Universal health care is predicated on two mandates: The insurers have to provide it to everyone regardless of a pre-existing conditions. The public–especially healthy members of the public–have to buy into the system; those who can’t afford to pay for it will be subsidized by the government. We can argue about the details, about whether the subsidies are sufficient, about which treatments the insurers will be required to cover, but without these twin mandates there can be no deal. Indeed, I’d argue that there is a civic and moral responsibility involved on both sides here. The moral responsibility of the insurers is obvious. The moral responsibility of individuals to buy in seems obvious as well: If you’re 25 and healthy, and intentionally uninsured, you’re asking the rest of us to pay your way when you have an accident and turn up in a hospital emergency room. Furthermore, if you’re 25 and healthy, you won’t always be. Someday you’ll be 80 and frail–and you’ll be looking to younger, healthier people to expand the pool and keep premium costs relatively low.

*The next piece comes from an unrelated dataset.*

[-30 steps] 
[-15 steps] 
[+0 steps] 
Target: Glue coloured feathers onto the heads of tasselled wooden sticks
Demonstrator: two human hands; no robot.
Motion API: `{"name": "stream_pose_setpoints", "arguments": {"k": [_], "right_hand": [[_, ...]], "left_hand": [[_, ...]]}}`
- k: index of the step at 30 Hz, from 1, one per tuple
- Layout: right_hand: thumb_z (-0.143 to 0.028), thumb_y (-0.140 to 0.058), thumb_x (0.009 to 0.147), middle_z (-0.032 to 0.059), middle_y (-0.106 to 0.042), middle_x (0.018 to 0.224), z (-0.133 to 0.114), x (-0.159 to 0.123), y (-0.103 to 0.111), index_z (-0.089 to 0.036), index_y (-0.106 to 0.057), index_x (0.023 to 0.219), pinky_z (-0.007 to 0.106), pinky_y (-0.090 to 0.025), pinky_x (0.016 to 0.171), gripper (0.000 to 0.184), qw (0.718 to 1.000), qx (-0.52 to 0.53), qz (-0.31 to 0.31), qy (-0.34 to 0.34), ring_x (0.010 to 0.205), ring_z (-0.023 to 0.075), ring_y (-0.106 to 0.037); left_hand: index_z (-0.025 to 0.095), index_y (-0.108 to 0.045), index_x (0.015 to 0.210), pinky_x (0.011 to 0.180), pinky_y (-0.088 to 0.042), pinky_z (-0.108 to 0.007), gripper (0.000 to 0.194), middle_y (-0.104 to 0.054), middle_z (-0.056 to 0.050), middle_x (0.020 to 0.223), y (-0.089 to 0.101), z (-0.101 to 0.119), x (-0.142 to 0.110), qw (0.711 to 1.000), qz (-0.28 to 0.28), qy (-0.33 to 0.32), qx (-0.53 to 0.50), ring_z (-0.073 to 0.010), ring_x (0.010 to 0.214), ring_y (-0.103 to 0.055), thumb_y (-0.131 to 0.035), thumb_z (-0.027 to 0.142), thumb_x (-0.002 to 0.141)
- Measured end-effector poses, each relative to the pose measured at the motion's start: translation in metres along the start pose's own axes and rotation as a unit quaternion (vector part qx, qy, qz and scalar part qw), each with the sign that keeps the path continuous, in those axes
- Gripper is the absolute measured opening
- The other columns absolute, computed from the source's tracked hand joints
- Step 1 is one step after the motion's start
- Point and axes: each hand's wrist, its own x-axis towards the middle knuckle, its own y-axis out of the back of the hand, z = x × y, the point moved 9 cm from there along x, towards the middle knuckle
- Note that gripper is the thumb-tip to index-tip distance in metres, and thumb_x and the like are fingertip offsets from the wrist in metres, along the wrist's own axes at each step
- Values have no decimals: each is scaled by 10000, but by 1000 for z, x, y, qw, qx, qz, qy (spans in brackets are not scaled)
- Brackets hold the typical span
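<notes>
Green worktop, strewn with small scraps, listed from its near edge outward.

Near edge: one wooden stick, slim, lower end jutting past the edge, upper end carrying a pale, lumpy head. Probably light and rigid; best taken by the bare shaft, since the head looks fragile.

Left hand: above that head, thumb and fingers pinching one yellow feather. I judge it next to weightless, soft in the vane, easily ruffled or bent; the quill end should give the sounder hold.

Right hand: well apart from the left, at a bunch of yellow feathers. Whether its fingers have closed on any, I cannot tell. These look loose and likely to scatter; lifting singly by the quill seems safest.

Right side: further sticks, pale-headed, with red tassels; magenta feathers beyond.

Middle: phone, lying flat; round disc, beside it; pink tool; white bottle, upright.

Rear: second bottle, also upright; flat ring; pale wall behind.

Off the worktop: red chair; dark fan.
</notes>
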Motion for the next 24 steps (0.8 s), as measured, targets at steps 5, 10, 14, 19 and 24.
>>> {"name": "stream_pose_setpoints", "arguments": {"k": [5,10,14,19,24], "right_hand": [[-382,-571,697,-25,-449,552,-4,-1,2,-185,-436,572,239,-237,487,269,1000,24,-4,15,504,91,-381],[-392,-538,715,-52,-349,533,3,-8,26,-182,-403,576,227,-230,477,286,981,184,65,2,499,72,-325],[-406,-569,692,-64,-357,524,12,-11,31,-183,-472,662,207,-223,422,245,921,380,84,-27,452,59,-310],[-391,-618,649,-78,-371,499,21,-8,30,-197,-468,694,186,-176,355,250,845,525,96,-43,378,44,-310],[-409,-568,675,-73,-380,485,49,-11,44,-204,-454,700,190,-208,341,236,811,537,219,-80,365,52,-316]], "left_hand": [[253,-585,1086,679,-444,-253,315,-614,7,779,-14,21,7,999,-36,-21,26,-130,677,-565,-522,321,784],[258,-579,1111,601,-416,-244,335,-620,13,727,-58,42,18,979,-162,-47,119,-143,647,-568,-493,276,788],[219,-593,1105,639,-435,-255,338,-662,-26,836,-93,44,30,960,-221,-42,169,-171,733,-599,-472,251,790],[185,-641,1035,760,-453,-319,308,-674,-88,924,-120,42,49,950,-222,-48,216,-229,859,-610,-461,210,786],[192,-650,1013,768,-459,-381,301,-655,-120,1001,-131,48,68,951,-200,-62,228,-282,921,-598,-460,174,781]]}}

There are those who say that Democrats shouldn’t favor any system that continues to include private insurers. Good luck with that. I’ve been covering these issues for 40 years and I’ve come to this conclusion: anything that actually helps people is good, whether or not it fits into an ideological pattern. Covering 30 million more people is good. Preventing private insurers the ability to deny coverage to countless others is also good. Those who stand against these essential principles because of an ideological conceit–whether it be Joe Lieberman’s opposition to a public option, Ben Nelson’s opposition to abortion funding or Democracy for America’s opposition to an individual mandate–are proving a point that conservatives have long made: that Democrats are too feckless to govern.

For the sake of all those lives that will be eased if this legislation passes, I hope that’s not the case. In the meantime, the Deaniacs should be ashamed of themselves.